The opposite approach is the reactive (breakdown) approach. You only deal with what breaks down. In the short term, this may seem cheaper, but in buildings it typically leads to more expensive interventions (emergency call-outs, damage from subsequent faults), a higher risk of downtime and faster ageing of equipment – in other words, a higher TCO. In facility management practice, the aim is therefore to shift from firefighting to planning – to stabilise operations through preventive maintenance, and to gradually introduce elements of predictive maintenance for critical equipment.

What is predictive maintenance?

Predictive maintenance (PdM) is based on a simple idea: the equipment continuously tells you what condition it is in, and you intervene when it is really needed – not too soon (unnecessary costs), nor too late (failure). Whilst preventive maintenance works with intervals and checklists, predictive maintenance works with data, trends and thresholds. It is typically deployed where a breakdown has a significant impact (comfort, safety, production), where the costs of a breakdown are substantial, or where the equipment is difficult to access and servicing must be planned.

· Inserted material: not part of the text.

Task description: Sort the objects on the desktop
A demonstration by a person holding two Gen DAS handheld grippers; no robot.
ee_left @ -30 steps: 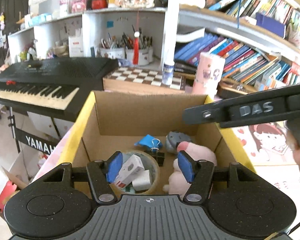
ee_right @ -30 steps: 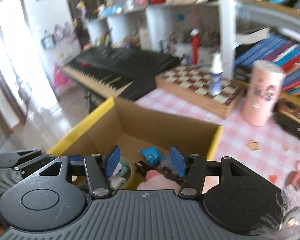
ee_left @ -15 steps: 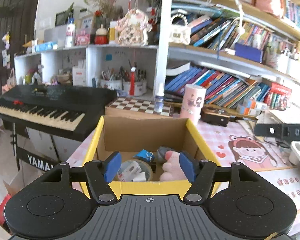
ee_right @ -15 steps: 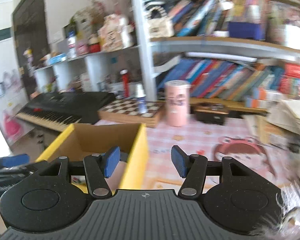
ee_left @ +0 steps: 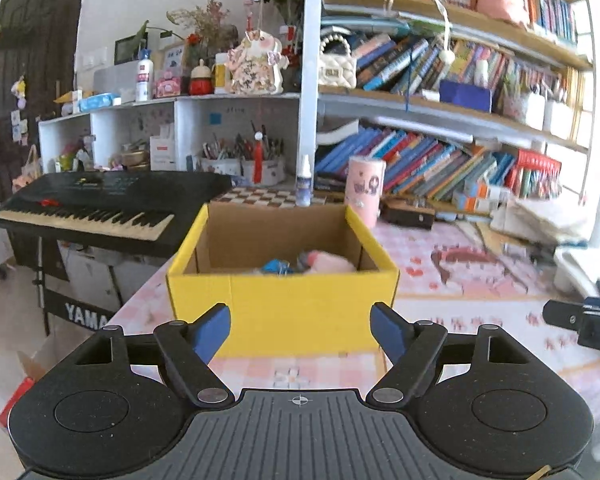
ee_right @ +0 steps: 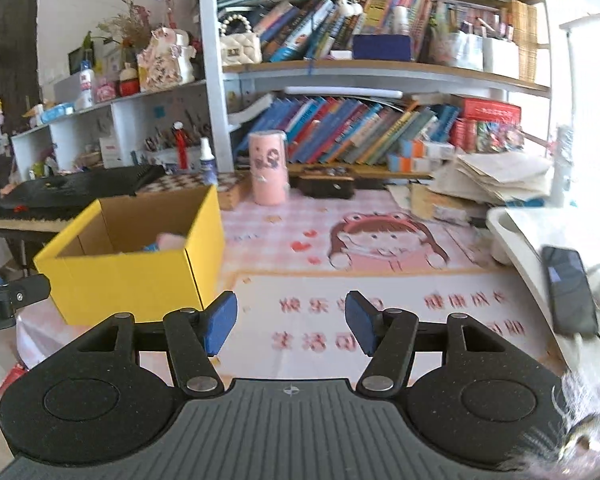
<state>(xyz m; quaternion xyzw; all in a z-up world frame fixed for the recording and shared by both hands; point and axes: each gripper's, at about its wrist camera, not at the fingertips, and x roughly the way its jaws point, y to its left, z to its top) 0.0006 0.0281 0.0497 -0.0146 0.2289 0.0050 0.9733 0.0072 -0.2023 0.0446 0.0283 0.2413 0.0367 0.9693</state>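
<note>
A yellow cardboard box (ee_left: 282, 304) stands on the pink desk mat; a pink plush toy (ee_left: 332, 263) and a blue clip (ee_left: 275, 267) show over its rim. My left gripper (ee_left: 300, 330) hovers in front of the box's near wall, its jaws opening with nothing between them. In the right wrist view the box (ee_right: 132, 276) lies to the left. My right gripper (ee_right: 290, 322) hangs over the mat's printed red lettering, jaws opening and empty. A black phone (ee_right: 570, 290) rests on a white tray (ee_right: 512, 236) at the right.
A black keyboard (ee_left: 100, 208) stands left of the desk. Behind the box are a chessboard (ee_left: 268, 197), a spray bottle (ee_left: 303, 182), a pink cylinder (ee_right: 269, 172) and shelves of books (ee_right: 360, 128). Stacked papers (ee_right: 500, 176) lie at the right rear.
Both grippers pulled back out of the box toward the desk's near side. The right one swung right over the mat. The left jaws spread wider; the small items stay in the box.
</note>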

In practice, several types of diagnostics and data collection are most often combined:

  • IoT sensors and online monitoring: Sensors (temperature, pressure, humidity, current/voltage, filter differential pressure, flow rates, vibration) are installed on equipment or in switchboards. Data is sent at short intervals to a platform where trends, deviations and alarms are monitored. The benefit is that, instead of ‘intuitive’ maintenance, you receive an objective signal of performance degradation (e.g. gradual clogging of filters or heat exchangers), and you plan interventions based on reality, not on a calendar.
  • Vibration measurement (vibration diagnostics): In rotating equipment (fans, pumps, compressors, generators), vibrations are one of the most sensitive indicators of a mechanical problem. Changes in the spectrum, increases in amplitude or typical ‘signatures’ of imbalance and bearing damage are monitored. Thanks to this, you can often detect a fault weeks or even months before failure and address it within a planned maintenance window.

  • Thermography: A thermal imaging camera detects overheating of connections, uneven phase loading, loose terminals, contact resistance or localised heat loss. In buildings, thermography is useful for switchboards, UPS systems, server rooms, power supply routes and certain parts of HVAC systems. The benefit lies in preventing fire risks and outages caused by overheating – often without the need for downtime.
  • Data analysis and models: Raw data alone is not enough. It is the interpretation that adds value. In a simpler mode, this involves threshold values and trend analysis (e.g. increasing current draw under the same load); in a more advanced mode, it involves correlations and fault prediction models (e.g. estimating the remaining service life of components). As a result, instead of one-off ‘snapshots’, you gain a management tool and can target interventions only at equipment that is actually deteriorating.

Predictive maintenance – the data lifecycle

For predictive maintenance to work in a facility environment, it must be integrated into the process: who receives the alarm, who evaluates it, how a work order is generated, and how the result is fed back into the records. That is why, within the context of process digitalisation, predictive maintenance is typically integrated with CMMS (work orders, history, costs) and, ideally, with BMS (operational data, alarms, context).